Task brief => Each line from the one with "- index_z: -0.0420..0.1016" through the final line of the entries below must be printed exactly, and the pictures must not be.

::: Material provided

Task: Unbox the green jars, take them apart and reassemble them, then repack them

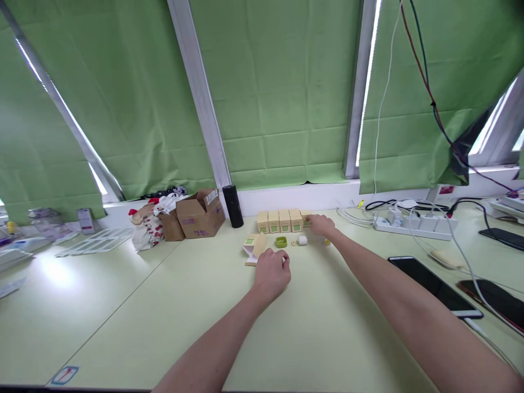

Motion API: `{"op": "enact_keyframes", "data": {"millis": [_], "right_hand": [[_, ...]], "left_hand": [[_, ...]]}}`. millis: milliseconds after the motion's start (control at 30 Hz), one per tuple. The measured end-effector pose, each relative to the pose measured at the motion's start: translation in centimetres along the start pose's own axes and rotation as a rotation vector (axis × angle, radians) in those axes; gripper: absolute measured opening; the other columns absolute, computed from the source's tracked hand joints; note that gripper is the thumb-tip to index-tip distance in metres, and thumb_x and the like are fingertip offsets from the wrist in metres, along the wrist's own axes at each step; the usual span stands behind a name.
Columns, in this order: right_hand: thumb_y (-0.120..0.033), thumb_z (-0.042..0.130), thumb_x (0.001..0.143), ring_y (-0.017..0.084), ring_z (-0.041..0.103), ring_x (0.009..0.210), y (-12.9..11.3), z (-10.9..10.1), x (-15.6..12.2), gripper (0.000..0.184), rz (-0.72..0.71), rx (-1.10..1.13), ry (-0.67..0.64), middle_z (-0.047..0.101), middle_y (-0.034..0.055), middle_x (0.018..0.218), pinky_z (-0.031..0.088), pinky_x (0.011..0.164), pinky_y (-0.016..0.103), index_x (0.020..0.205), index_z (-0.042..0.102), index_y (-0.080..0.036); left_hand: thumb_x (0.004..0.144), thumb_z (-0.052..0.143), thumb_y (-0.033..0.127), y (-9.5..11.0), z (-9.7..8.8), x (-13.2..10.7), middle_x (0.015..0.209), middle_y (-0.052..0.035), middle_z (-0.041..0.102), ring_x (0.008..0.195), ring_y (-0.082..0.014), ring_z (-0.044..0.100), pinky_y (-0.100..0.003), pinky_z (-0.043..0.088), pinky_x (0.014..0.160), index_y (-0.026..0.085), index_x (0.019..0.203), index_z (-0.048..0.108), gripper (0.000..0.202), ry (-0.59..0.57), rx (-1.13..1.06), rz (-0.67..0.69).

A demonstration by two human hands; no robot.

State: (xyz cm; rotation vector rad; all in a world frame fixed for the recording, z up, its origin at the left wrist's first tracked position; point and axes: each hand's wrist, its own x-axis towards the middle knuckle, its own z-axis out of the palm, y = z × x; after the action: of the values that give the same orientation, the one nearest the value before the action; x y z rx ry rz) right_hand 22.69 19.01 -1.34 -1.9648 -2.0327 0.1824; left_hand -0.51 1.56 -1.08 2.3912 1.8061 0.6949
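Note:
Several small tan boxes (285,220) with green-marked fronts stand side by side in a row near the wall. At the row's right end, my right hand (322,225) has its fingers closed on the rightmost small box (305,216). My left hand (273,274) rests nearer to me with fingers curled in; whatever may be inside them is hidden. Just beyond it lies an opened small box (254,246), tilted, its white inside showing. Between the hands and the row sit a green square dish (281,242), a small white cylinder-like piece (302,240) and a tiny yellowish piece (293,243).
A cardboard box (201,214), a printed cloth bag (146,226) and a black cylinder (233,206) stand at the back left. On the right are a white power strip (415,225) with cables, a tablet-like device (434,284) and a dark phone-like device (497,300).

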Motion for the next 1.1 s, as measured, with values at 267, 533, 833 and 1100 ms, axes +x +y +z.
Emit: {"op": "enact_keyframes", "data": {"millis": [267, 533, 833, 1100], "right_hand": [[-0.035, 0.066, 0.101, 0.026, 0.065, 0.117, -0.6, -0.1, 0.8, 0.033, 0.028, -0.036, -0.002, 0.065, 0.0114, 0.133, 0.057, 0.099, 0.048, 0.13, 0.064, -0.02], [-0.023, 0.065, 0.098, 0.03, 0.064, 0.118, -0.5, -1.2, -0.2, 0.029, 0.025, -0.01, 0.045, 0.07, 0.0131, 0.123, 0.053, 0.099, 0.049, 0.127, 0.065, -0.022], [-0.01, 0.049, 0.095, 0.03, 0.055, 0.123, -2.0, -2.5, -6.1, 0.033, -0.043, 0.085, 0.312, 0.067, 0.0137, 0.131, 0.042, 0.093, 0.038, 0.124, 0.061, -0.021], [-0.025, 0.055, 0.097, 0.024, 0.068, 0.093, -4.6, -0.1, -14.4, 0.02, -0.113, 0.184, 0.005, 0.076, 0.006, 0.104, 0.035, 0.067, 0.029, 0.116, 0.059, -0.025]], "left_hand": [[0.095, 0.053, 0.02, -0.1, 0.2, 0.0, 0.082, -0.0091, 0.071, 0.092, -0.0255, 0.066, -0.035, 0.046, 0.078, 0.022, 0.092, 0.076, 0.023, -0.001, -0.004, 0.011], [0.095, 0.054, 0.023, -0.4, 0.6, 0.2, 0.087, -0.0103, 0.071, 0.093, -0.0259, 0.066, -0.035, 0.047, 0.078, 0.022, 0.093, 0.076, 0.022, -0.018, 0.015, 0.006], [0.095, 0.053, 0.018, -0.4, 0.6, 0.5, 0.084, -0.0088, 0.074, 0.103, -0.0286, 0.063, -0.038, 0.045, 0.087, 0.021, 0.098, 0.076, 0.023, -0.018, -0.015, -0.005], [0.093, 0.055, 0.018, -0.7, 0.4, 1.3, 0.111, -0.0117, 0.075, 0.125, -0.0338, 0.049, -0.044, 0.038, 0.102, 0.019, 0.119, 0.065, 0.028, 0.035, 0.028, -0.057]]}}
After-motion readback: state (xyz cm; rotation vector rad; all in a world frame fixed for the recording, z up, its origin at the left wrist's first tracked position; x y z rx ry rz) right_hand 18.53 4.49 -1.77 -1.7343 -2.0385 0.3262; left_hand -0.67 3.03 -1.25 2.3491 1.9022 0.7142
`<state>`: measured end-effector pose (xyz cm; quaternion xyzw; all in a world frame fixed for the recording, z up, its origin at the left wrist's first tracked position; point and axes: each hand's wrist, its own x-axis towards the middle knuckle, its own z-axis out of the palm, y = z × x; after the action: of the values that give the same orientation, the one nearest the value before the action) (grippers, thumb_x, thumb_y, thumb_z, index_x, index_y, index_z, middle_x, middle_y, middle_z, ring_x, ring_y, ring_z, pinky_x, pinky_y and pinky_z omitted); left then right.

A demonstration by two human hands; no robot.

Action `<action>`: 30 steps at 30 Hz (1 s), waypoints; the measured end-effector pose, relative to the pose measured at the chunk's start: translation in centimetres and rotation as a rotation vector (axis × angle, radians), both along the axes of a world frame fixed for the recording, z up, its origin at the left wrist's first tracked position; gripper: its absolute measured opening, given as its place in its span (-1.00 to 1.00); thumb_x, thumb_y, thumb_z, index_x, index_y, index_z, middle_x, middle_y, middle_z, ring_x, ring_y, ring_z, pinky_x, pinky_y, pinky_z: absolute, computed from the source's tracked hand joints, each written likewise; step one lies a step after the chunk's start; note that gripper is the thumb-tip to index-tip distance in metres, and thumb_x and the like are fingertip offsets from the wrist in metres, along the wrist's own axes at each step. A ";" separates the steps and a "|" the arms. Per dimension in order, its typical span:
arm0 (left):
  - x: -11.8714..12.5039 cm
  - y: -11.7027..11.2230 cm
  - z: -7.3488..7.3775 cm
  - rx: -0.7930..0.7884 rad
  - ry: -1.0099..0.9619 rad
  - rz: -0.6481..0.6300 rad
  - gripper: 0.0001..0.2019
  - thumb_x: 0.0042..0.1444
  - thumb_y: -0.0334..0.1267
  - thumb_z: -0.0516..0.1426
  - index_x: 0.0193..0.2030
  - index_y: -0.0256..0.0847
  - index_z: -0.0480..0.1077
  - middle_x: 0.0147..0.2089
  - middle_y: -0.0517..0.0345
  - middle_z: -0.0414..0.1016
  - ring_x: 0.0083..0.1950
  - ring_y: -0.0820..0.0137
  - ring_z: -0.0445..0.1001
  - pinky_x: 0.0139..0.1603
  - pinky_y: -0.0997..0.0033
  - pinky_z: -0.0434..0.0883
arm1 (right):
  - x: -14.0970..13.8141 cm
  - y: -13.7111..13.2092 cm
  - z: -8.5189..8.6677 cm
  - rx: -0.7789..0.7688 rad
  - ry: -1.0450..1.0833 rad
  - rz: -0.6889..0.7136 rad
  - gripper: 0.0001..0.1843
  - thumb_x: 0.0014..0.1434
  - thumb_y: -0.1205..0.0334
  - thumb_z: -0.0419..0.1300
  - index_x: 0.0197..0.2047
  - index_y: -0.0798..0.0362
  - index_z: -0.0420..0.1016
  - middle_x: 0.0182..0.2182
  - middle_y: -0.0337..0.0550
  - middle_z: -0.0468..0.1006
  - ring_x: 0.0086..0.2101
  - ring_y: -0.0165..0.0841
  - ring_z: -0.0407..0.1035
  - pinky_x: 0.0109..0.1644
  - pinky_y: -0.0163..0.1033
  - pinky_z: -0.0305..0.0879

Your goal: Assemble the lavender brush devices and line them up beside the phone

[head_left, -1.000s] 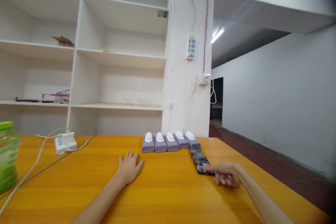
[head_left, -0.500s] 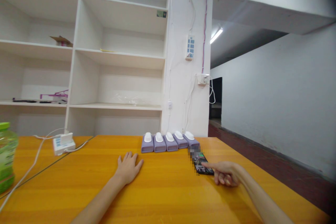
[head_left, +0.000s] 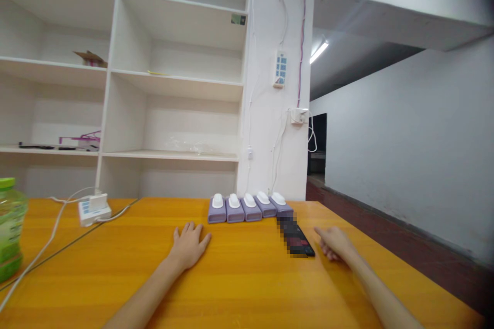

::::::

Response =>
  - index_z: -0.0420..0.1016
  - middle_x: 0.0182..0.2182
  - middle_y: -0.0337..0.0550
  - middle_z: -0.0468..0.1006
  - ring_x: 0.0086..0.2101
  - ring_y: -0.0165..0.0841
  - ring_z: -0.0407..0.1035
  - pinky_x: 0.0109..0.1644
  - pinky_y: -0.0163..0.1033
  - pinky_z: -0.0305..0.0879

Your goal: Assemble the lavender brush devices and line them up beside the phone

[head_left, -1.000s] 
[head_left, -0.500s] 
[head_left, +0.000s] 

No further work remains on the exercise.